Tuesday, February 6, 2018

Perlindungan HAM dan toleransi keberagamaan di Indonesia



Perlindungan HAM dan toleransi keberagamaan di Indonesia
            Indonesia adalah Negara yang masyarakatnyaberagam dalam keagamaan, suatu kewajiban Negara untuk menjaga keamanan dan perlindungan bagi warga negaranya. Ditambahpula dengan sistem demokrasi tentu prinsipnya adalah kebebasan, di antaranya kebebasan memeluk agama tertentu sekaligus melakukan ibadah-ibadah tertentu pula yang harus dibarengi dengan sikap toleran dari masrarakatnya
            Pendahuluan
            Indonesia dikenal sebagai Bangsa yang mempunyai ragam kebudayaan, suku, bahasa, dan agama yang berbeda-beda. Menurut laporan sensus tahun 2000, 88 pesen penduduk menyatakan diri sebagai pemeluk  Islam, 6 persen Kristen Protestan, 3 persen Katolik Roma, 2 persen Hindu, dan kurang dari 1  persen Budha, penganut agama pribumi, kelompok Kristen lain, dan Yahudi. Beberapa  penganut agama Kristen, Hindu, dan anggota kelompok agama minoritas lain berpendapat bahwa sensus tersebut kurang akurat dalam menghitung jumlah penganut non-Muslim.
Di masyarakat juga masih terdapat suatu aliran kepercayaan, Sekitar  20  juta  orang  di  pulau  Jawa,  Kalimantan,  Papua,  dan  daerah  lain  diperkirakan  mempraktikkan  animisme  dan  jenis  sistem  kepercayaan  tradisional  lainnya  yang  disebut  sebagai    ”Aliran  Kepercayaan”.  Beberapa  penganut  animisme  menggabungkan  kepercayaan  mereka  dengan  salah  satu  agama  yang  diakui  Pemerintah  dan  selanjutnya  terdaftar  sebagi agama yang diakui. 
Terdapat sejumlah kecil komunitas Yahudi yang ada di Jakarta dan Surabaya. Komunitas Baha’i  memngakui memiliki ribuan anggota, tetapi tidak ada angka yang dapat diandalkan. Falun Dafa,  yang menganggap keyakinan mereka sebagai organisasi spiritual ketimbang agama, mengklaim  penganutnya  mencapai  jumlah  antara  2.000  and  3.000,  hampir  separuhnya  tinggal  di  Yogyakarta, Bali, dan Medan[1].
Akan tetapi, dari keberagaman tersebut sering terjadi konflik antar suku dan ras di Indonesia, terutama tentang berbedaan keagamaan. Dari permasalahan tersebut ada dua muara titik konflik yang terjadi yaitu “ inteloransi beragama dan gagalnya penanganan HAM tentang keagamaan di indonesia”. Bisa berbentuk diskriminatif oleh Negara dengan pembatasan, pelecehan, atau pengecualian yang langsung ataupun tak langsung didasarkan pada perbedaan manusia atas dasar agama, suku, ras, etnik, kelompok, golongan, status social, status ekonomi, jenis kelamin, bahasa, keyakinan politik yang berakibat pengurangan, penyimpangan, atau penghapusan pengakuan, pelaksanaan, atau penggunaan hak asasi manusia dan kebebasan dasar dalam kehidupan baik individual maupun kolektif dalam bidang politik, ekonomi, hokum, social, budaya dan aspek kehidupan lainnya.[2]

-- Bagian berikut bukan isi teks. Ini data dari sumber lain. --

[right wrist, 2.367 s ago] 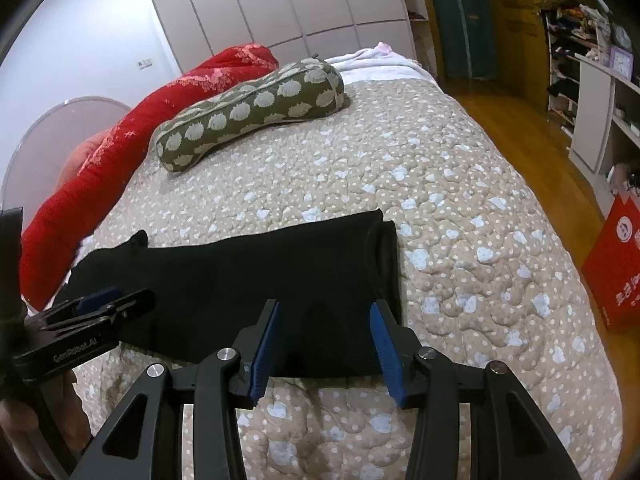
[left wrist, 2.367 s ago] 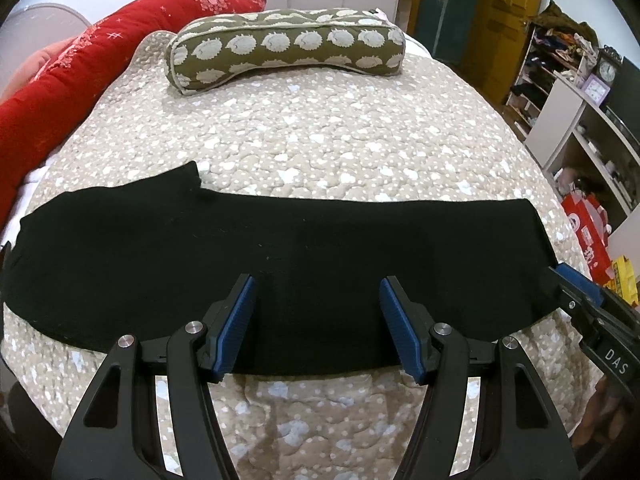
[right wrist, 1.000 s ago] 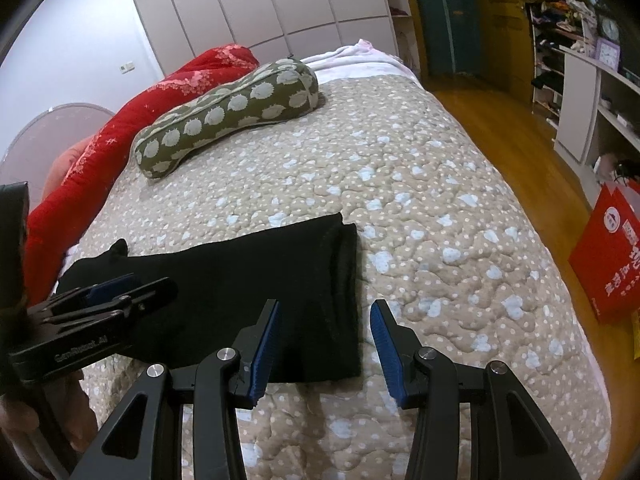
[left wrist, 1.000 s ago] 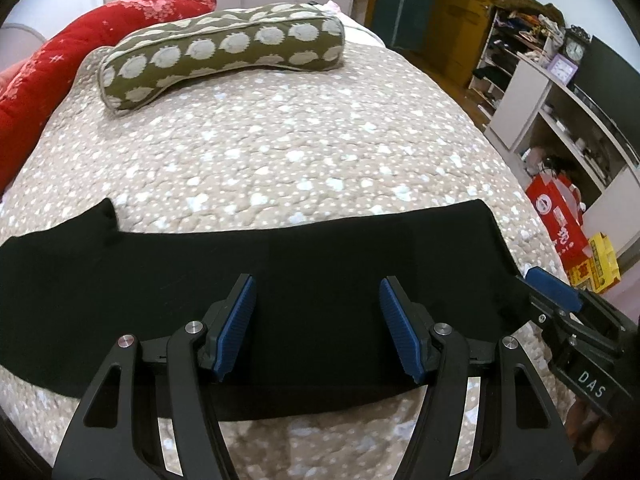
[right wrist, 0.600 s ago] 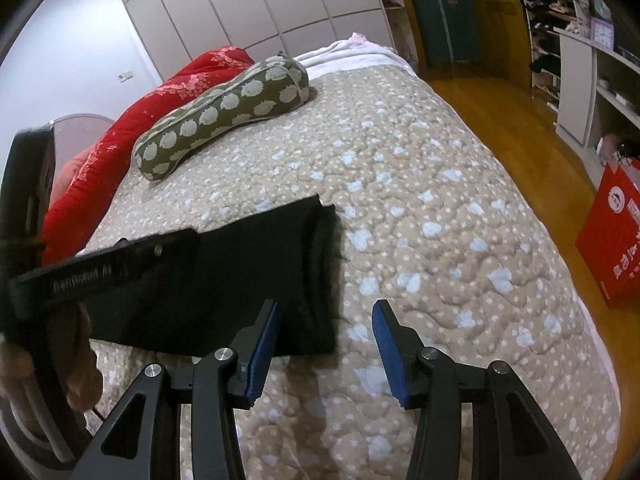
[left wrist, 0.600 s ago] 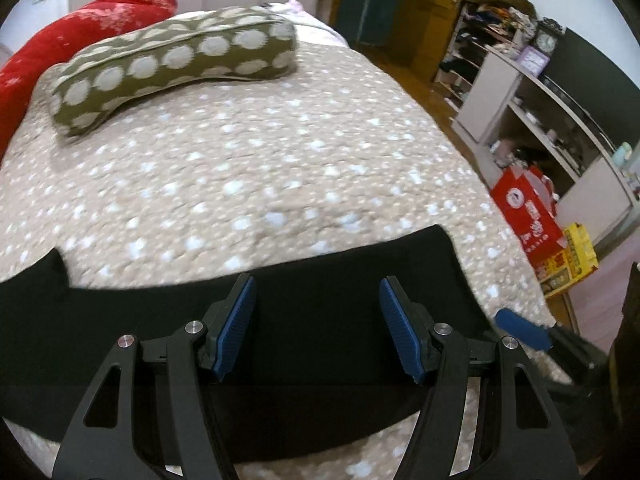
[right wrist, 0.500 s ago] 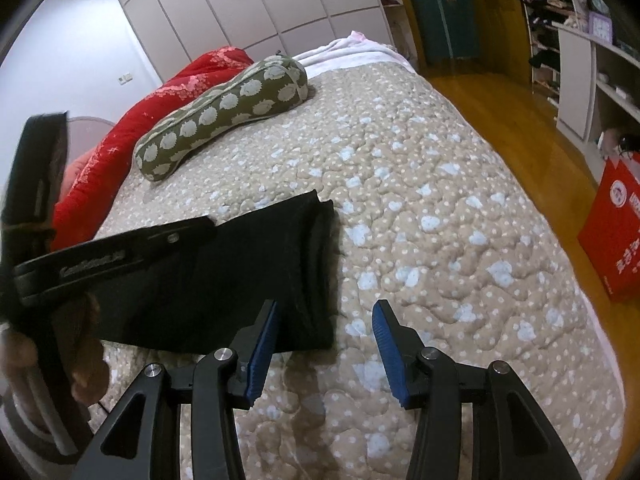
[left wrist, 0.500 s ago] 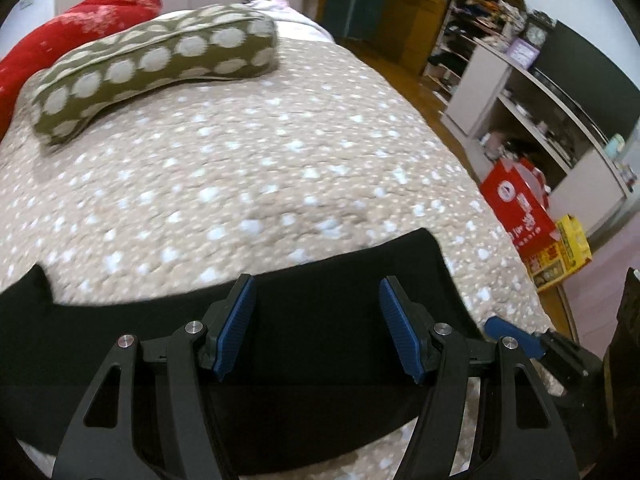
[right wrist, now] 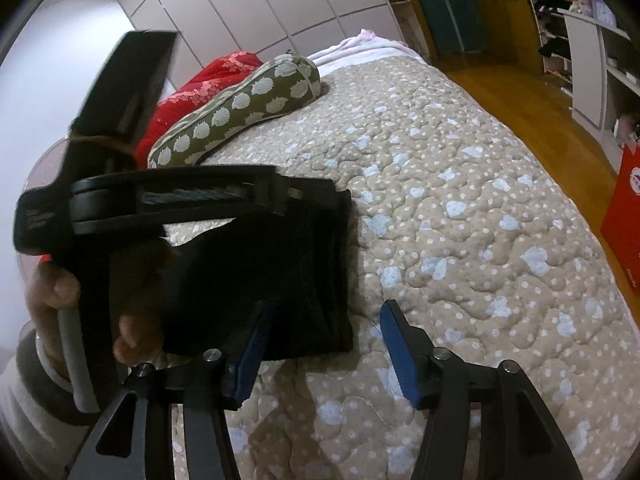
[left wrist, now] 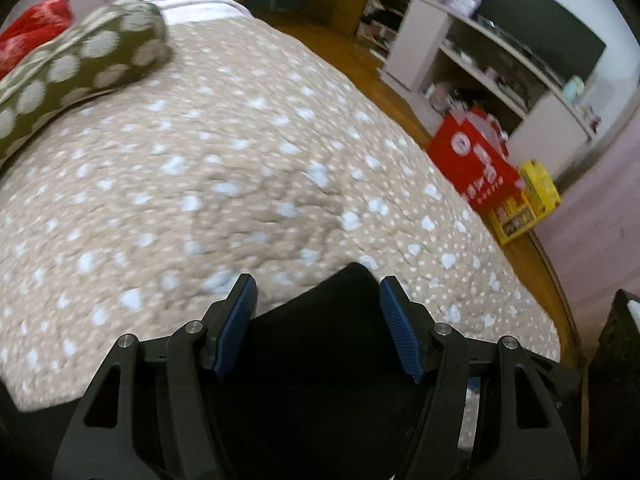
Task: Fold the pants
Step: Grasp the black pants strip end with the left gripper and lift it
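Black pants (right wrist: 280,272) lie across the near part of a beige spotted quilt (right wrist: 460,200). In the left wrist view only their right end (left wrist: 340,320) shows. My left gripper (left wrist: 316,320) hangs open over that end, the far corner showing between its blue pads (left wrist: 240,320) with clear gaps. Its black frame (right wrist: 172,196), held by a hand (right wrist: 52,292), crosses the pants' far edge. My right gripper (right wrist: 326,344) is low at the near right corner, its jaws opening. One pad (right wrist: 256,352) is over the cloth, the other over quilt; nothing is pinched.
An olive pillow with white spots (right wrist: 248,100) and a red blanket (right wrist: 200,84) lie at the bed's far end. Past the bed's right edge are wooden floor, a red bag (left wrist: 476,164), a yellow box (left wrist: 536,192) and white shelves (left wrist: 480,60).
My left gripper has swept right along the pants to their right end and rolled a little. The right gripper's jaws have spread wider. The pants lie as before.
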The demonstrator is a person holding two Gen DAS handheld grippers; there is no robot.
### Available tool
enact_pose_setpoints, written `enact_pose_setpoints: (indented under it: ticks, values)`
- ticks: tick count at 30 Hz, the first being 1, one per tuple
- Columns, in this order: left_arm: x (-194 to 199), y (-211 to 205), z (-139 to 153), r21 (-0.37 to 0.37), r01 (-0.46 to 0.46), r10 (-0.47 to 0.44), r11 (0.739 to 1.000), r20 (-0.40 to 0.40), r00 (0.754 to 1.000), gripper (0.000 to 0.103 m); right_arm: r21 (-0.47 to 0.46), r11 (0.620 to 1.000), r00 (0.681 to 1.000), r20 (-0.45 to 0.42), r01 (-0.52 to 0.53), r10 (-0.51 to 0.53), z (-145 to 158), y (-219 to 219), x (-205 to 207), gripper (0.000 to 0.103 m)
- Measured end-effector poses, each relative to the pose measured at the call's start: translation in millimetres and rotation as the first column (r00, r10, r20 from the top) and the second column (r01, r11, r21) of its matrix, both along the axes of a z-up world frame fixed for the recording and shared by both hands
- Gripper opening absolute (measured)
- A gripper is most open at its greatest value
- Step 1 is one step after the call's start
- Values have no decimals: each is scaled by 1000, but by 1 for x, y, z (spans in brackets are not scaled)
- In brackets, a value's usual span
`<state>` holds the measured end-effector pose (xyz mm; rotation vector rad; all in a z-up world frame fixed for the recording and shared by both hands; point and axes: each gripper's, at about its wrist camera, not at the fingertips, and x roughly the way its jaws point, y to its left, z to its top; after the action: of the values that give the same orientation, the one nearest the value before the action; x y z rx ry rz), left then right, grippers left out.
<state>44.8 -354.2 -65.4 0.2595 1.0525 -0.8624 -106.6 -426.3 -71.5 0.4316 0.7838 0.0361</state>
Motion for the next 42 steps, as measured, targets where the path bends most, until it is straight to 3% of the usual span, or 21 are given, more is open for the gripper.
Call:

Sedangkan Bruce A Robinson mengkategorikan mengenai bentuk-bentuk tindakan “religious intolerance” antara lain; a. penyebaran informasi yang salah tentang kelompok kepercayaan atau praktik, meski ketakakuratan informasi tersebut bisa dengan mudah dicek dan diperbaiki; b. penyebaran kebencian mengenai seluruh kelompok; misalnya menyatakan atau menyiratkan bahwa semua anggota kelompok tertentu itu jahat, berperilaku immoral, melakukan tindak pidana, dan sebagainya. C, mengejek dan meremehan kelompok iman tertentu untuk kepercayaan dan praktik yang mereka anut; d. mencoba untuk memaksa keyakinan dan praktik keagamaan kepada orang lain agar mengikuti kemauan mereka; e. pembatasan hak asasi manusia anggota kelompok agama yang bisa diidentifikasi; f. mendevaluasi agama lain sebagai tidak berharga atau jahat; g. menghambat kebebasan seseorang untuk mengubah agama mereka[3]
            Akibat dari dua muara tersebut permasalahan keagamaan di Indonesia dari tahun ke tahun semakin berkembang. Seperti laporan dari wahid institute pada tahun 2009, ada 212 insiden pelanggaran pelanggaran kebebasan beragama dan berkeyakinan. Sementara pada tahun 2010 jumlahnya menjadi 184 peristiwa dan bertambah lagi menjadi 267 kasus pada 2011.Puncaknya, tahun 2012 yang mencapai angka 274 kasus. Direktur the wahid institute mengungkapkan dari 274 kasus pada 2012, 166 pelanggaran justru dilakukan aparat Negara.(kompas 9/12/20013)
            Hal itu terjadi karena sistem demokrasi tidak berjalan dengan sebagaimana mestinya, sehingga permasalahan di atas bisa dimaklumi apabila terjadi dinegeri ini. Sesuai dengan laporan jajak pendapat kompas pada tanggal 9 desember tentang hak sipil dan politik yang paling belum dilindungi oleh Negara antara lain; kebebasan beribadah/mendirikan rumah ibadah hanya 10%, kebebasan membentuk serikat buruh 4,2%, dan kesamaan didepan hukum 42,5%, untuk mendapat rasa aman 23,0% sedangkan kebebasan berpendapat/unjuk rasa 12,6% yang terakhir tidak tahu/tidak jawab 7,7%. Hasil ini menunjukkan untuk perlindungan Negara terhadap keberagaan masih rendah yaitu hanya 10 %.(kompas 9/12/20013)
Landasan negara Indonesia
Sejak proklamasi kemerdekaan Indonesia, sejarah bangsa Indonesia dimulai dari sejarah menyusun pemerintahan, politik, dan administrasi Negara.Landasan yang dijadikan pijakan adalah konstitusi dan ideologi. Atas dasar tersebut, pada 18 agustus 1945, diselenggarakan sidng PPKI yang berhasil menetapkan ir.soekarno sebagai presiden dan drs. Muhammad hatta sebagai wakil presiden.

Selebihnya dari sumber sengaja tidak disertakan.